Barack Obama – Der schwarze Kennedy (Barack Obama – The black Kennedy) is a best-selling German-language biography of President of the United States Barack Obama by journalist Christoph von Marschall. The book was written by Marschall while he spent much of 2007 travelling with Barack Obama 2008 presidential campaign as a reporter for the Berlin newspaper Der Tagesspiegel. It covers Obama's life from his childhood, through his college years, his time as a community organizer in Chicago, Illinois, and his political career including his 2008 presidential campaign. Marschall sums up his impressions of Obama by saying, "Seine Lebensgeschichte steht für den amerikanischen Traum." ("His life story stands for the American Dream.")

The title of the book, which implies a close similarity between Obama and John F. Kennedy, seemed gimmicky to some people when it was published in December 2007. However, in the following months many other Germans compared the two men and expressed hope that an Obama presidency would bring better relations between the United States and Europe. Kennedy is very popular in Germany, with many recalling his famous statement, "Ich bin ein Berliner" ("I am a Berliner") – given in West Berlin in 1963 at the height of the Cold War. Steffen Hallaschka, a moderator for Germany's NDR TV, said: "Germans in the '60s projected a lot of hope and fantasies on Kennedy. This is what they are doing with Obama."
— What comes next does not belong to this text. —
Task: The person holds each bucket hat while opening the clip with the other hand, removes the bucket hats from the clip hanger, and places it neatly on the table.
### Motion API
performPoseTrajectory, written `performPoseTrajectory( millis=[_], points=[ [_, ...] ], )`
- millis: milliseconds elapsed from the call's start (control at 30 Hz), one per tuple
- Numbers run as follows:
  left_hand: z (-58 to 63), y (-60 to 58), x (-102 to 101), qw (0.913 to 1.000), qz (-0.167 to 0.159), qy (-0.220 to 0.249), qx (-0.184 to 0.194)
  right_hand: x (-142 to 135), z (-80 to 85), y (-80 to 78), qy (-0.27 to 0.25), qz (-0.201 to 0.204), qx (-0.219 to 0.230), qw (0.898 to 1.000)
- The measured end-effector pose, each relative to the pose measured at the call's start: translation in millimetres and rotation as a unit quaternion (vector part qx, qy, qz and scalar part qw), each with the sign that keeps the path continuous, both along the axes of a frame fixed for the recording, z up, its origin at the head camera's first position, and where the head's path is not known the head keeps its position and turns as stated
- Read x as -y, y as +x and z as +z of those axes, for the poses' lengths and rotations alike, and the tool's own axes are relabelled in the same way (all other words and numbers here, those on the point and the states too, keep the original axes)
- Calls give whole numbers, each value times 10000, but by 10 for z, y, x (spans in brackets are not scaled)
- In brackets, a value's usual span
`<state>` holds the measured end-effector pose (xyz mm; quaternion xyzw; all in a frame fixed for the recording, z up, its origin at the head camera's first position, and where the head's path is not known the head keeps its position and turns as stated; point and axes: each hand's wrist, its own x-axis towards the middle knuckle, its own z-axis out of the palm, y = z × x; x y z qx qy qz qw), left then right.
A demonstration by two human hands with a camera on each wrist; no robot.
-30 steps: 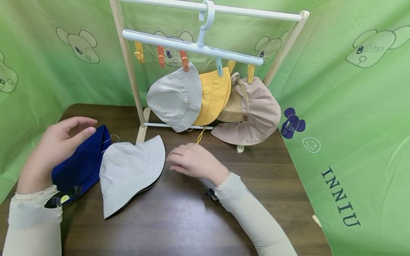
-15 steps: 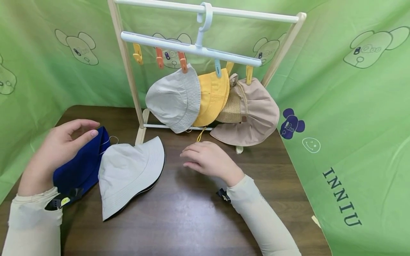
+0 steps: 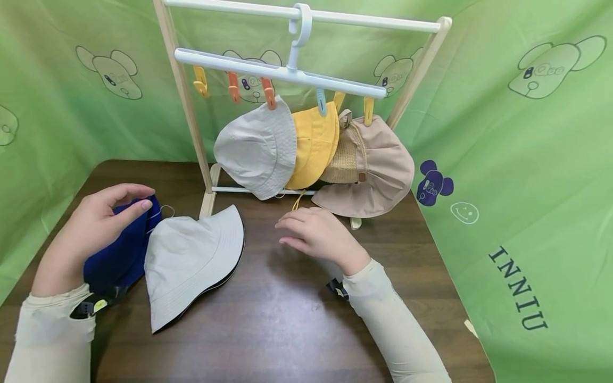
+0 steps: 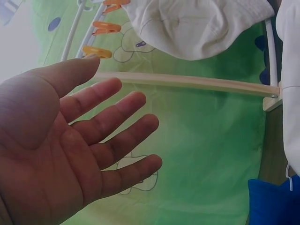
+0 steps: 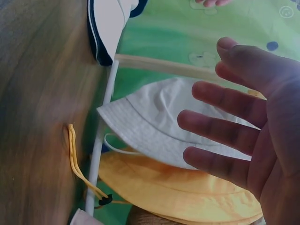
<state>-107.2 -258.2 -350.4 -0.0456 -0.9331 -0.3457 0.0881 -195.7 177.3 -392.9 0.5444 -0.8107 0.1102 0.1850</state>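
My left hand (image 3: pixel 91 226) hovers over a dark blue hat (image 3: pixel 117 260), thumb and fingers apart and holding nothing. Beside that hat, a white bucket hat (image 3: pixel 191 260) with a dark underside lies on the table. To its right my right hand (image 3: pixel 325 236) hangs in the air, fingers loose, near the yellow cord (image 5: pixel 72 150) of a hanging hat. Clipped to a light blue hanger (image 3: pixel 282 73) are a pale grey bucket hat (image 3: pixel 256 149), a yellow hat (image 3: pixel 313 143) and a straw hat with a wide pinkish brim (image 3: pixel 383 165). In both wrist views the palms hold nothing.
The hanger hooks over the top bar of a wooden-legged rack (image 3: pixel 187 106). A yellow clip (image 3: pixel 200 81) and an orange clip (image 3: pixel 233 86) at its left hold nothing. Green printed cloth (image 3: pixel 541 159) surrounds the brown table (image 3: pixel 287 330) at back and sides.
My right hand has drawn back to the right, away from the white bucket hat's brim. The left hand has shifted slightly right and down in view. The hats stay in place.
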Motion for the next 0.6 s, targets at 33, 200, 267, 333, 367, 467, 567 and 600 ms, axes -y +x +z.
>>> performPoseTrajectory(
  millis=[33, 200, 267, 333, 367, 467, 567, 600],
  points=[
    [5, 7, -3, 10000, -4, -9, -9, -3, 3, -6, -5, -28, 17, 10000],
    [18, 8, -60, 9998, -128, 31, -138, -47, 29, -41, -91, -146, 96, 9998],
    [7, -14, -94, 9996, -206, 78, -189, -87, 34, -56, -146, -234, 76, 9996],
    [-16, -42, -121, 9993, -277, 147, -215, -125, 45, -67, -194, -324, 60, 9993],
    [-30, -54, -129, 9992, -301, 184, -211, -142, 47, -75, -209, -371, 49, 9991],
    [-73, -83, -148, 9989, -340, 303, -112, -164, 62, -93, -229, -446, 73, 9987],
    [-99, -115, -179, 9988, -399, 276, 25, -159, 66, -111, -222, -466, 115, 9986],
    [-100, -131, -199, 9987, -441, 246, 52, -157, 64, -115, -229, -476, 125, 9985]
  ],
)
Barack Obama – Der schwarze Kennedy has been credited with helping to inspire interest in and support for Obama among people in Germany, with "der schwarze Kennedy" becoming a popular expression. Marschall, however, has pointed out in some interviews that Obama's Democratic Party primary rival Hillary Clinton and her husband, former President Bill Clinton, are also popular in Germany and in the rest of Europe.